WHAT IS BEING ASKED: Copy each line in the data below that contains the word "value".

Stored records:
----------

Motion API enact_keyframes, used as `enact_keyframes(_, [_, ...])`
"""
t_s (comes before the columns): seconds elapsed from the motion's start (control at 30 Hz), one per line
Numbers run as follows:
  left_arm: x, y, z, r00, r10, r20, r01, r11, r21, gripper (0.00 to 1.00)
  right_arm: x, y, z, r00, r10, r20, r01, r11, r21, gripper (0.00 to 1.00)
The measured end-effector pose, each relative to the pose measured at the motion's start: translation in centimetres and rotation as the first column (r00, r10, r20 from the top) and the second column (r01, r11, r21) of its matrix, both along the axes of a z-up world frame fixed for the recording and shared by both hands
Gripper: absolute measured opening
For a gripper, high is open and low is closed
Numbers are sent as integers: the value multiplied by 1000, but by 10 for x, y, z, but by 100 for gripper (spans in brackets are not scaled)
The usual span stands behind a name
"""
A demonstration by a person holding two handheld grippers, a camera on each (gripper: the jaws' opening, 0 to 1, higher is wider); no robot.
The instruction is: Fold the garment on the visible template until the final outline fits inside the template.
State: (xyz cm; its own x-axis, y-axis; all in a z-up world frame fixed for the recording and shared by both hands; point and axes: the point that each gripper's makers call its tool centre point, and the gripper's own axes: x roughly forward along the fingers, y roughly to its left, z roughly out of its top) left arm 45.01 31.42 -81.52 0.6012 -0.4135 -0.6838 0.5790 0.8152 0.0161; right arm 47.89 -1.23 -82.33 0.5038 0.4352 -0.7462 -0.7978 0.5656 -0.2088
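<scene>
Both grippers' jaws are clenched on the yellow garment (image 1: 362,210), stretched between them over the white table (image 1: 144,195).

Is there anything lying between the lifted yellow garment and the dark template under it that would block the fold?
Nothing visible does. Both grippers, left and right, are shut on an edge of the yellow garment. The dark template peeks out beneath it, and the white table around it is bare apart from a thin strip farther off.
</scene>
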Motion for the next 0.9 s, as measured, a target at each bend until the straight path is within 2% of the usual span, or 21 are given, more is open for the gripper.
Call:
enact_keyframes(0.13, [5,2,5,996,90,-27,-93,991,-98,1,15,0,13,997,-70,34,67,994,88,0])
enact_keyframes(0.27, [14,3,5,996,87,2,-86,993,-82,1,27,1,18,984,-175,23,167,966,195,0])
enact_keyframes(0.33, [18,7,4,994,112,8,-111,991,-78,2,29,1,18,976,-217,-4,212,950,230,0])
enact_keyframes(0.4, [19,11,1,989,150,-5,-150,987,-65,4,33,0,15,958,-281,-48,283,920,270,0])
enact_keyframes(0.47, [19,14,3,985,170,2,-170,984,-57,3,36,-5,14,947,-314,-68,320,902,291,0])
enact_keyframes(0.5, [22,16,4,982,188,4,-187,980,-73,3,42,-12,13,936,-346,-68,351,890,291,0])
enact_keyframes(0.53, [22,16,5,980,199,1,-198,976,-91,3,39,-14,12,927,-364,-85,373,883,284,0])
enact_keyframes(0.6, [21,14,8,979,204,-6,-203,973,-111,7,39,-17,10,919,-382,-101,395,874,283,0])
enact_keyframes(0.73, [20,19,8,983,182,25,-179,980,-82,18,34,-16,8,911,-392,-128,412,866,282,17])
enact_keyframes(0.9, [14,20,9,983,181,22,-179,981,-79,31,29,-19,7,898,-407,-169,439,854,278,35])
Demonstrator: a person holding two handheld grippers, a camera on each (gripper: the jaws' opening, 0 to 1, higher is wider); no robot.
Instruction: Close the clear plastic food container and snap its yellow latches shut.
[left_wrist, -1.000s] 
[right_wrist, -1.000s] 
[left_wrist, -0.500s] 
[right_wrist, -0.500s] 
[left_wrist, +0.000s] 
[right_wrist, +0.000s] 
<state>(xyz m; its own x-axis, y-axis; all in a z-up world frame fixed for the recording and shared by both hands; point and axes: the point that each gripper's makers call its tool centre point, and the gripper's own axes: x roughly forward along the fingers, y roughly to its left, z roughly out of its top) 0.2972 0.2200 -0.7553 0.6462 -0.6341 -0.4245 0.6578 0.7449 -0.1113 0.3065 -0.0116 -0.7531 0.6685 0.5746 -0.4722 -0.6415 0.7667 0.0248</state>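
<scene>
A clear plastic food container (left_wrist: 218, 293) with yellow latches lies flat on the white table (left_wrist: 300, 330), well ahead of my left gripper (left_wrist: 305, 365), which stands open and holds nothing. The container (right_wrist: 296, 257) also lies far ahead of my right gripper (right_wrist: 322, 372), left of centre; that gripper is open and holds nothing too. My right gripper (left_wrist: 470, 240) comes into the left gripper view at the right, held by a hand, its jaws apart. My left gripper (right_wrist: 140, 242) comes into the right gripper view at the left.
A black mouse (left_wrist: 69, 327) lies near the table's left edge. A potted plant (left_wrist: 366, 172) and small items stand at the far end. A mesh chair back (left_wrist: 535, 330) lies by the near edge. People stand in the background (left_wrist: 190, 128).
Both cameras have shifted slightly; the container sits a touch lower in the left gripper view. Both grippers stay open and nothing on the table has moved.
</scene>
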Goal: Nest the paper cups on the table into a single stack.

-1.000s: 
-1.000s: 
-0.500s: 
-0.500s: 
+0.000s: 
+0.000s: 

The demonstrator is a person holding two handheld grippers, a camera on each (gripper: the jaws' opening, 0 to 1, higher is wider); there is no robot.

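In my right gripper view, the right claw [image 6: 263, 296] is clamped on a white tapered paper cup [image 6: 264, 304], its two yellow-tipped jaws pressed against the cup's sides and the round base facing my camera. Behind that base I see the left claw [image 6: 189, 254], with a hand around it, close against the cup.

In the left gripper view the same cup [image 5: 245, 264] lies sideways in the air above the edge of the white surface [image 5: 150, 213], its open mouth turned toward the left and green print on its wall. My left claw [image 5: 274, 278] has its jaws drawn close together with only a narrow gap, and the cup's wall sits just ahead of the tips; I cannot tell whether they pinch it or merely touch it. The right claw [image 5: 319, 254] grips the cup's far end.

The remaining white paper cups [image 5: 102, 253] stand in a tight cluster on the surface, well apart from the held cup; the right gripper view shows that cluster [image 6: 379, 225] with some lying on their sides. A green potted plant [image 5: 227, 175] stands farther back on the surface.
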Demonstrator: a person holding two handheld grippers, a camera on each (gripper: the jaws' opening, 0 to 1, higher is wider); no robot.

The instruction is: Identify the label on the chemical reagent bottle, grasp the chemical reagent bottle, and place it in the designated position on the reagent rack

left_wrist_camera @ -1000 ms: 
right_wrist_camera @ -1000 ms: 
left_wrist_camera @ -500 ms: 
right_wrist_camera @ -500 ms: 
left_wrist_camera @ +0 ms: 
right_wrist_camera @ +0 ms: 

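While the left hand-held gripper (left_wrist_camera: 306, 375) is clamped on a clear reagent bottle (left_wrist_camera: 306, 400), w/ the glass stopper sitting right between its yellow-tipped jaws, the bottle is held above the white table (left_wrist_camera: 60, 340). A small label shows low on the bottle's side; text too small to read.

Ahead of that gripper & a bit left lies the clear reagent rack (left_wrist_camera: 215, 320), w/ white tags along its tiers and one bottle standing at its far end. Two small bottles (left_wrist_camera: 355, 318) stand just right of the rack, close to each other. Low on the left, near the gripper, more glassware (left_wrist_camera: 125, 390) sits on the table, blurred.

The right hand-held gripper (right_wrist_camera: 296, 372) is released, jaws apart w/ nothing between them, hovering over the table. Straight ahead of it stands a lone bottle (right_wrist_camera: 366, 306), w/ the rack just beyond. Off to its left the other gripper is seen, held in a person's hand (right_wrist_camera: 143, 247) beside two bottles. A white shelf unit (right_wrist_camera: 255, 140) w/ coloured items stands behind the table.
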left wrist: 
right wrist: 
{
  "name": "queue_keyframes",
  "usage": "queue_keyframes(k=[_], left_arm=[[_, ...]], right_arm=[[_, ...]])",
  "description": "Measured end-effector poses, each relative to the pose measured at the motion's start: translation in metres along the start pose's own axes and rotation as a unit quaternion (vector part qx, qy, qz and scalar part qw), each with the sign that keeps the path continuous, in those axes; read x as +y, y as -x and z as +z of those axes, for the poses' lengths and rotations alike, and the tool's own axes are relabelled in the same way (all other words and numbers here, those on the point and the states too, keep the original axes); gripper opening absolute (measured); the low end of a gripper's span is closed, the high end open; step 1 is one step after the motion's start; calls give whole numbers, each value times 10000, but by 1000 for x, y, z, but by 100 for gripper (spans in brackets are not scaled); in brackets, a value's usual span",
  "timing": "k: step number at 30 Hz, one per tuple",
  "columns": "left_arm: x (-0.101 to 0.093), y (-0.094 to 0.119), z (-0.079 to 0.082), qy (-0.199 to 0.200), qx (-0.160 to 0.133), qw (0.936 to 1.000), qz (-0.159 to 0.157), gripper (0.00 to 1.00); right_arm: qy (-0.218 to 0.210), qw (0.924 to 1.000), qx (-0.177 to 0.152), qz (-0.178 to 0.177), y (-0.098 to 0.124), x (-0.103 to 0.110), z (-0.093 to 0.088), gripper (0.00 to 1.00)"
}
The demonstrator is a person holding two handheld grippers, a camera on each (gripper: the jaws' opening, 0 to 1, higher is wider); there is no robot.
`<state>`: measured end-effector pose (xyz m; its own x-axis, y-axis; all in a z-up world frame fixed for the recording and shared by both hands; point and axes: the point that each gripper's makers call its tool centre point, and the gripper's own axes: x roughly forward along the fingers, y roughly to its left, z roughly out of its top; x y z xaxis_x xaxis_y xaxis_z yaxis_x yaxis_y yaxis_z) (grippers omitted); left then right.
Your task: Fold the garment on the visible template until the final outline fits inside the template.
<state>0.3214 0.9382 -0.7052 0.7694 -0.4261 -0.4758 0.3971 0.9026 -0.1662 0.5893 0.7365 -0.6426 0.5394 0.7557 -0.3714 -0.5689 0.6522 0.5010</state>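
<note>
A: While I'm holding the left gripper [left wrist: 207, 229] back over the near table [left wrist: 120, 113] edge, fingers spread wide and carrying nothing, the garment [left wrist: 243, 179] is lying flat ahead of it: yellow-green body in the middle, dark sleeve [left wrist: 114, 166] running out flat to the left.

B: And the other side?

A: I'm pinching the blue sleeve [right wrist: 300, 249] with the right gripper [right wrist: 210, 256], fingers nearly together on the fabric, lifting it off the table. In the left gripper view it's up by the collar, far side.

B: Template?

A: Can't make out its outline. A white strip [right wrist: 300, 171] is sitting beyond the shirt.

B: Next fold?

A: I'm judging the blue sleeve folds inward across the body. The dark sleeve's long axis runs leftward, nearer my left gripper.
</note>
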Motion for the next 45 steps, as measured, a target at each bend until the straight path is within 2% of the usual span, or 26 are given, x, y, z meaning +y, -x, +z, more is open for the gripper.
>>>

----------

RESULT OF THIS EXERCISE:
Numbers are sent as integers: the value multiplied by 1000, but by 10 for x, y, z, but by 100 for gripper (spans in brackets are not scaled)
  "description": "Measured end-effector poses, each relative to the pose measured at the motion's start: translation in metres along the start pose's own axes and rotation as a unit quaternion (vector part qx, qy, qz and scalar part qw), each with the sign that keeps the path continuous, in those axes; read x as +y, y as -x and z as +z of those axes, for the poses' lengths and rotations alike, and the tool's own axes are relabelled in the same way (all other words and numbers here, those on the point and the states too, keep the original axes); gripper opening absolute (measured); the low end of a gripper's span is closed, the high end open; step 1 is one step after the motion's start; calls give whole numbers, each value times 10000, but by 1000 for x, y, z, but by 100 for gripper (spans in brackets are not scaled); in brackets, a value's usual span",

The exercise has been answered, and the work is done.